Balkinization  

Monday, September 21, 2015

A "stamp of animus"? Plaintiffs in Miller v. Davis ask court to order Deputy Clerks to issue unadulterated marriage licenses

Marty Lederman

The plaintiffs in the Kim Davis case have now made a motion to Judge Bunning to require the Deputy Clerks in Rowan County to go back to issuing marriage licenses in the form that Deputy Clerk Mason was issuing while Clerk Kim Davis was in federal custody--rather than the radically adulterated form that Davis directed Mason to issue once she returned to work.  (For much more on the machinations that led to this motion, and the differences between the two marriage license forms, see my post from Saturday.)

The plaintiffs are also asking the judge to require the Deputy Clerks to reissue, in proper (i.e., pre-Sept. 14) form, any licenses that they issued over the past week, and to specifically order Kim Davis not to interfere with the Deputies' issuance of licenses.  For the time being they are not asking the judge to hold Davis in contempt of his orders; but they are asking the judge to put Davis on notice that any violation of the new order--that is, any interference on her part--"will result in civil sanctions, including but not limited to (a) the placement of the Rowan County Clerk’s Office into a receivership for the limited purposes of issuing marriage licenses, and (b) the imposition of civil monetary fines as appropriate and necessary to coerce Davis’ compliance with this Court’s Order."

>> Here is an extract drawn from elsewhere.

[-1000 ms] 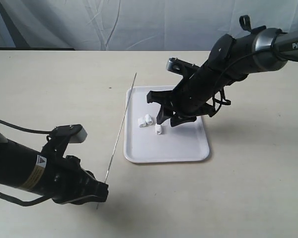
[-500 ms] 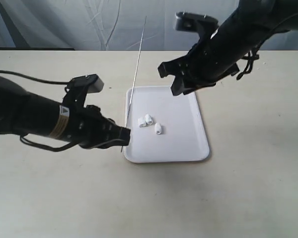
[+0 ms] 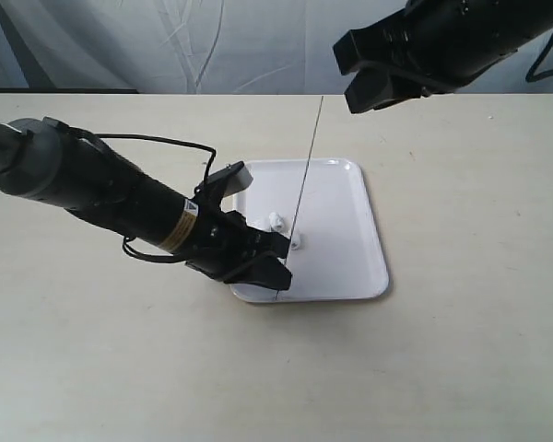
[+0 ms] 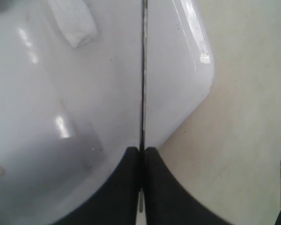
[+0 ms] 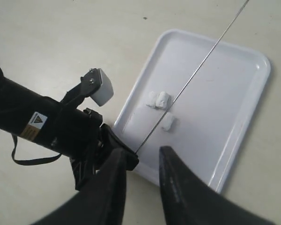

What is the ground for plaintiffs' complaint about the Davis-prescribed, adulterated form of marriage licenses?  They do not invoke the Fourteenth Amendment in so many words but, as I read it, they are alleging that the use of the altered forms violates their rights under the Fourteenth Amendment in two respects:

(i) First, although the plaintiffs do not argue that a marriage performed pursuant to such a license would be invalid under Kentucky law (to the contrary--see the quotation from Pinkhasov v. Petocz in footnote 2 of the plaintiffs' filing), they assert that couples acting in reliance upon such licenses will live under the shadow of possible future challenges to the validity of their marriages:
Because a valid license is a prerequisite to solemnization, see KRS § 402.080, and because Kentucky courts have yet to address whether defects in a license of this magnitude can void the marriage, any marriage performed pursuant to the licenses issued last week by Davis’ office is potentially open to a future challenge to its validity. . . .
[E]ven if the altered licenses were ultimately determined to be valid at some future point,  . . . Davis’ interference has caused substantial injury to Plaintiffs and members of the putative class by intentionally creating uncertainty surrounding their exercise of the fundamental right of marriage."
Presumably it is plaintiffs' view that the creation of this "uncertainty" violates their Fourteenth Amendment rights:  Davis's "intentional creation of such uncertainty surrounding the exercise of a fundamental right like marriage," they write, "--an uncertainty not faced by couples in other counties – is a significant burden and injury that Plaintiffs and members of the putative class ought not bear."

(ii) Second, and more interestingly, plaintiffs allege that their (presumably federal) rights have been violated because they have been subject to "humiliation and stigma associated with the receipt of marriage licenses that are effectively imprinted with Davis’ opprobrium."  They write:
The marriage licenses currently issued by the Rowan County Clerk’s Office are so materially altered that they create a two-tier system of marriage licenses throughout state.  The adulterated marriage licenses received by Rowan County couples will effectively feature a stamp of animus against the LGBT community, signaling that, in Rowan County, the government’s position is that LGBT couples are second-class citizens unworthy of official recognition and authorization of their marriage licenses but for this Court’s intervention and Order.
For more on the possibility that such a "stamp of animus" might violate the Fourteenth Amendment, even if the same license form is used for same-sex and opposite-sex couples alike in Rowan County, see Mike Dorf's post from earlier today.  (I contributed a comment to that post with respect to this Fourteenth Amendment question.)